• _WORK REQUIRED_
Go through the listing and set it down exactly, leaving out its pictures.

..........

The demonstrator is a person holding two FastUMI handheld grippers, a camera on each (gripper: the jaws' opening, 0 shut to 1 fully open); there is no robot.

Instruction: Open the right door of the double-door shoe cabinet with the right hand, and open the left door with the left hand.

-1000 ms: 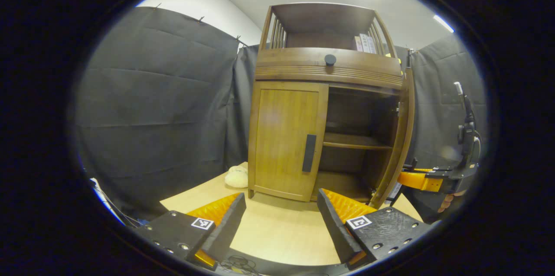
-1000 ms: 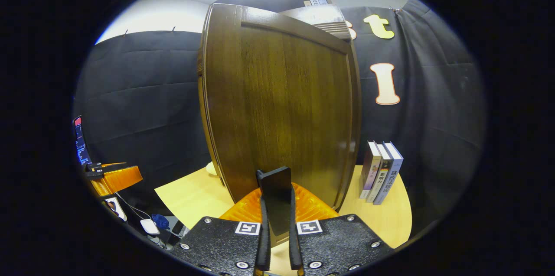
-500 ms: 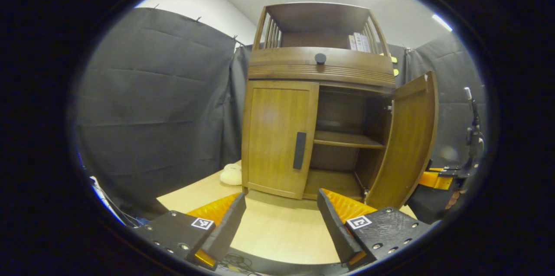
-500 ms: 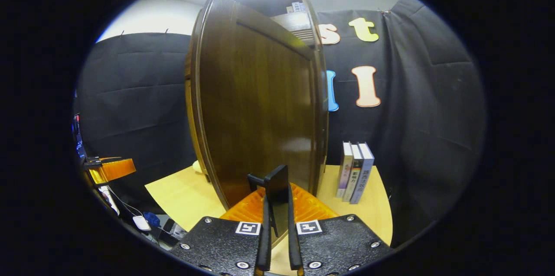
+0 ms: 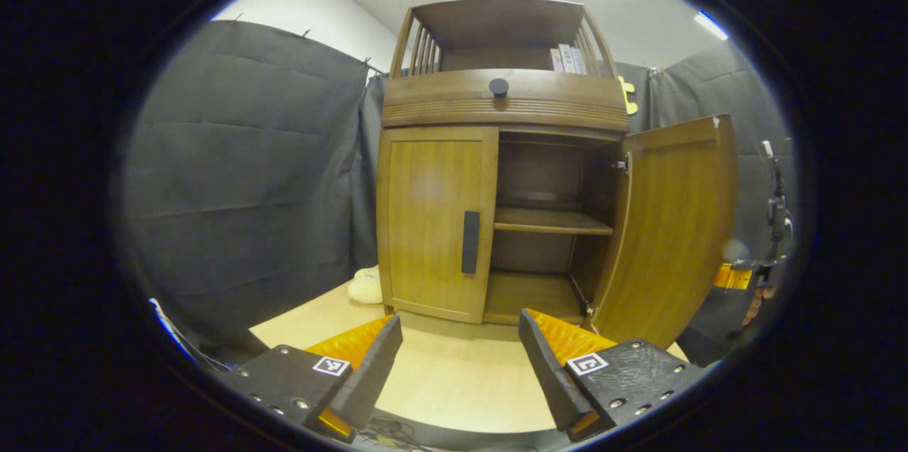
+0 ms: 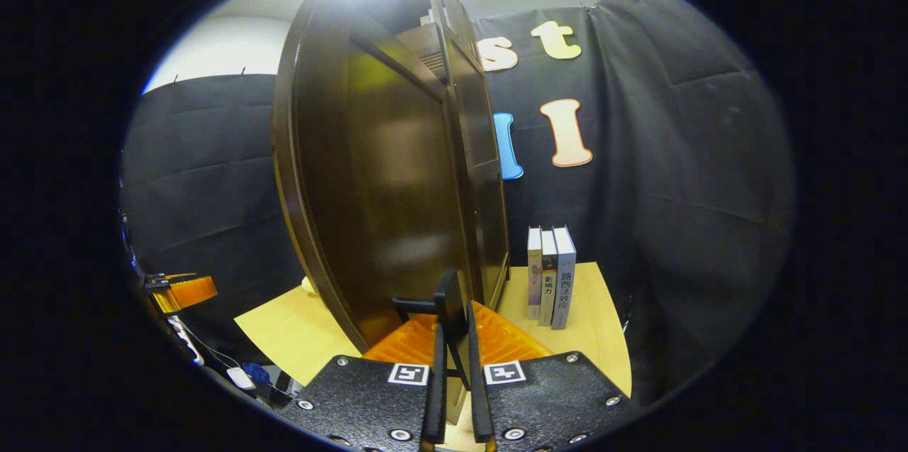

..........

• _TASK SOLUTION_
The demonstrator is a person holding two FastUMI handheld grippers, a camera on each (gripper: the jaws' opening, 0 shut to 1 fully open); there is no robot.

Instruction: Open the right door of the double-door shoe cabinet with the right hand, and open the left door with the left hand.

-1000 ms: 
-1000 ms: 
-500 ms: 
-500 ms: 
+0 ms: 
+0 ms: 

Output is finished, and nothing else is required.